Se a dimensão política era já uma das forças motrizes tanto do álbum “Madame X” como do espetáculo que então o transformou numa realidade física, a história pessoal da própria Madonna foi outra das narrativas que habitaram as entranhas do ganhou ressonância de reencontro com episódios de descoberta que ela mesmo vivera na cidade poucos anos antes. Não só cantou o “Fado Pechincha” ao lado de Gaspar Varela (que a acompanhou em toda a digressão) como, a dada altura, o palco surge transformado numa casa de fados na qual Madonna concentrou algumas das canções em que usou a língua portuguesa como “Killers Who Are Partying” e “Crazy”, alargando o universo de referências à música latina em geral juntando citações a “La Isla Bonita” ao tema “Welcome To My Fado Club” e acabando por cantar “Medellín”, o cartão de visita de “Madame X”. Antes, na aproximação a esta sequência focada em Lisboa  já se tinha escutado um grupo de batukadeiras de Cabo Verde em “Batuka”, um dos momentos maiores tanto do álbum como dos concertos, tendo em Lisboa o palco recebido ainda a presença de Dino d’Santiago que foi apresentado como o “rei do funaná”, dando início a outro dos episódios mais emotivos do alinhamento, entoando, com a sala a cantar, o já acima referido “Sodade”. Os sabores portugueses, da amarguinha ao vinho do porto (branco) e ao bacalhau não faltaram na noite em que por lá passei… Assim como o único palavrão que contou que sabe em português, que começa com a letra “c” e rima com alho… E que agora fixa fixado no vinil.

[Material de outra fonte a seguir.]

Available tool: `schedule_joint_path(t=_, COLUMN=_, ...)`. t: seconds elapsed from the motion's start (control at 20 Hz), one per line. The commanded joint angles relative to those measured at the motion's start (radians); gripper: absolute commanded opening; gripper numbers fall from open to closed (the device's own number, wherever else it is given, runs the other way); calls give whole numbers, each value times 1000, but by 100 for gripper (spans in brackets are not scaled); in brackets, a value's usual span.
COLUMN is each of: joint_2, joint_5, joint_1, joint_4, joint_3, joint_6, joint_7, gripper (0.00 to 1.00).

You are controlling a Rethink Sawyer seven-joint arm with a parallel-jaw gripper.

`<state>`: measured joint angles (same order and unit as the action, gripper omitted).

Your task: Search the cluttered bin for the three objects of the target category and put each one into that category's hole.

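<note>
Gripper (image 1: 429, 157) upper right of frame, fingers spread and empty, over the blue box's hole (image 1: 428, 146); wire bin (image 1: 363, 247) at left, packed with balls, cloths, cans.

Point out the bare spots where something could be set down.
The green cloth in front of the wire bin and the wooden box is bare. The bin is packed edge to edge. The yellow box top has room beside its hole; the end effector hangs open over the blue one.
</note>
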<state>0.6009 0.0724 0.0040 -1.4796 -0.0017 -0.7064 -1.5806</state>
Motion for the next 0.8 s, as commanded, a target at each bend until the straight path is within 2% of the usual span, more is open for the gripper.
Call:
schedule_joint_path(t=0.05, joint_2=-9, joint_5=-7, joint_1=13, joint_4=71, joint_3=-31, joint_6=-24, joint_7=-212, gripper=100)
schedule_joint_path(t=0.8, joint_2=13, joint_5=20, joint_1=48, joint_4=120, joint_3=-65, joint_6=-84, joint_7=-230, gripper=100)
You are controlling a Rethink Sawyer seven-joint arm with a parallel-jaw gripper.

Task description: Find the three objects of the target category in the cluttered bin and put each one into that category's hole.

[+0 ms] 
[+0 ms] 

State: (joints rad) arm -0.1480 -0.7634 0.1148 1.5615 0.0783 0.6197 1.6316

Apesar do tom sombrio da cenografia de algumas sequências nas quais o espetáculo traduzia o estado do mundo, a luz não faltou a esta visão cénica de “Madame X”. A sequência lisboeta foi disso um exemplo. Todavia, ao contrário de muitas outras digressões de Madonna, o espetáculo “Madame X” não cedia no seu objetivo de vincar combate e identidade, pelo que não fez apelos para fugas em tom festa e nostalgia com velhos êxitos. Pelo contrário, não só foi curta a presença de temas antigos num alinhamento que valorizou claramente a presença do álbum “Madame X” como muitas vezes – como nos casos de “American Life”, “Express Yourself” ou “Like a Prayer” – justificava a presença de velhos clássicos mostrando como os alicerces das ideias que explorou neste disco na verdade estavam já lançados por canções de outros tempos. O espetáculo fugiu assim das lógicas mais habituais de diálogo do novo com uma seleção “best of”. O passado de Madonna serviu ali a narrativa, levando a cena outras expressões da multiplicação de si mesma em várias personagens… E bastava olhar para a sua história de canções e imagens para notar que, na verdade, esta ideia já a acompanha há muito. O álbum ao vivo ajuda agora a guardar esses momentos numa história que, agora, vai conhecer uma expressão de palco certamente bem diferente na digressão de celebração de 40 anos de atividade. Mas, para fechar o capítulo “Madam X” falta ainda um acesso mais fácil ao filme-concerto… E no ar continua uma dúvida: o que de novo virá depois de “Madam X”?

“Madam X – Music From The Theatre Experience”, de Madonna, está disponível em 3LP numa edição da Rhino.